Aussi peu connus que soient les sentiments ou les projets d'un tel homme à son arrivée dans le voisinage, cette vérité est si bien ancrée dans l'esprit des familles des environs qu'on l'y considère comme la légitime propriété de l'une ou l'autre de leurs filles.

Fin du XVIIIe siècle, l'avenir matériel des filles de la famille Bennet n'est pas assurée du fait d'une clause favorisant la sucession du domaine familial au plus proche héritier mâle. M Bennet n'ayant eu que des filles, le domaine changera de main à son décès et ses filles seront sans revenus. D'où la chasse au riche célibataire lancée par Mme Bennet...

L'occasion pour Jane, l'aînée, de rencontrée l'amour et pour Elizabeth la benjamine d'entamer une relation tumultueuse avec le richissime et arrogant M Darcy.

- Son orgueil, reprit Mlle Lucas, ne me choque pas autant que l'orgueil me choque d'ordinaire, car il a une excuse. On ne peut s'étonner qu'un si beau jeune homme, avec famille fortune, tout en sa faveur, ait une haute opinion de lui-même. Si je puis m'exprimer ainsi, il a le droit d'être orgueilleux.

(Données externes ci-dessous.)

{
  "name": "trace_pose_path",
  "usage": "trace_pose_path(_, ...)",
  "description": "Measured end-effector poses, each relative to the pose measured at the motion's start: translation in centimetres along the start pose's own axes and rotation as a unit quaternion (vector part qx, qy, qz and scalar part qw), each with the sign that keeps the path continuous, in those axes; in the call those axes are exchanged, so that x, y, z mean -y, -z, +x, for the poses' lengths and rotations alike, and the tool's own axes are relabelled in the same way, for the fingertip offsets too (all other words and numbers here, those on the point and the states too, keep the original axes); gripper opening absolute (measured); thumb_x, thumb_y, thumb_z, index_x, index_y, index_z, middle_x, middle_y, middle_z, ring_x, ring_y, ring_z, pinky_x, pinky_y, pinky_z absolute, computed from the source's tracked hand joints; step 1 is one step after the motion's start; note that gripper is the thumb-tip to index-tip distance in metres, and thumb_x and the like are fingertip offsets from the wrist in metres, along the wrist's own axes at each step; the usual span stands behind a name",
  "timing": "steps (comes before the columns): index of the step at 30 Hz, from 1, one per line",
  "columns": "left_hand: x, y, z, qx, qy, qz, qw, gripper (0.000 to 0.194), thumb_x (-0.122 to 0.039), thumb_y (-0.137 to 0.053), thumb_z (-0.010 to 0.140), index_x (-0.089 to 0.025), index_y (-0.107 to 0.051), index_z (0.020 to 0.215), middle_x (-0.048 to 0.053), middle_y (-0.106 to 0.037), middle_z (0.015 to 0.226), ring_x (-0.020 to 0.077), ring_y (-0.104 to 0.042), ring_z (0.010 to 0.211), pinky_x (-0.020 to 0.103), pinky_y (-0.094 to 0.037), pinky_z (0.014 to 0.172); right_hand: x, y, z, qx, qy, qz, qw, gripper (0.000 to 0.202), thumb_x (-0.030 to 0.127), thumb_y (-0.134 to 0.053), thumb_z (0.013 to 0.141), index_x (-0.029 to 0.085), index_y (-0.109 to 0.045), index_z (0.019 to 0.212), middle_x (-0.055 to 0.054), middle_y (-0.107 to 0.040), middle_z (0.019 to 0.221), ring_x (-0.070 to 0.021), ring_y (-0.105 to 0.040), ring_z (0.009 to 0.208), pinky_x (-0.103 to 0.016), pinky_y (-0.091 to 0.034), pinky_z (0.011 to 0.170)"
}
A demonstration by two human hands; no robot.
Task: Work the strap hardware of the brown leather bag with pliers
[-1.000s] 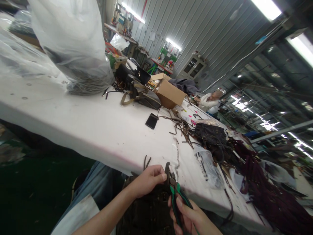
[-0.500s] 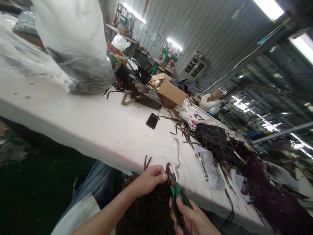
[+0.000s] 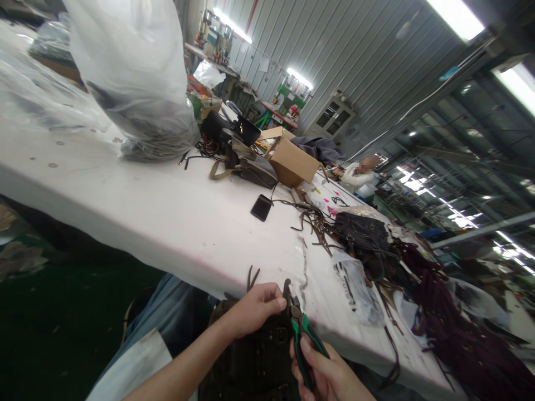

- C'est juste, repartit Elizabeth, et je pourrais facilement lui pardonner son orgueil s'il n'avait pas fait souffrir le mien.

Si les affres et inquiétudes matérielles des propriétaires terriens anglais du XVIIIe peuvent donner l'impression de soap opera avant l'heure, il faut reconnaître à Jane Austen le talent de rendre son personnage principal des plus intéressants dans par ses qualités, notamment sa vivacité d'esprit, que ses défauts... Il est agréable de suivre le cheminement des pensées d'Elizabeth surtout vu le milieu superficielle dans lequel elle évolue (tant sa mère que ses soeurs cadettes se vautrant dans la crétinerie et la vulgarité).

Elizabeth eut le sentiment que si tous les membres de sa famille s'étaient donné le mot pour se ridiculiser autant que faire se pouvait durant cette soirée, il ne leur aurait pas été possible de tenir leur rôle avec plus de brio et de succès. Il était heureux pour Bingley et pour sa soeur, pensa-t-elle, qu'une partie de ce spectacle leur eût échappé, et l'on pouvait se féliciter que Bingley ne fût pas homme à trop s'offusquer des absurdités dont il avait dû être le témoin.

Satyre sociale et roman sentimental plein de rebondissement, Orgueil et préjugés est une indéniable réussite, amusante et prenante. Un très bon moment.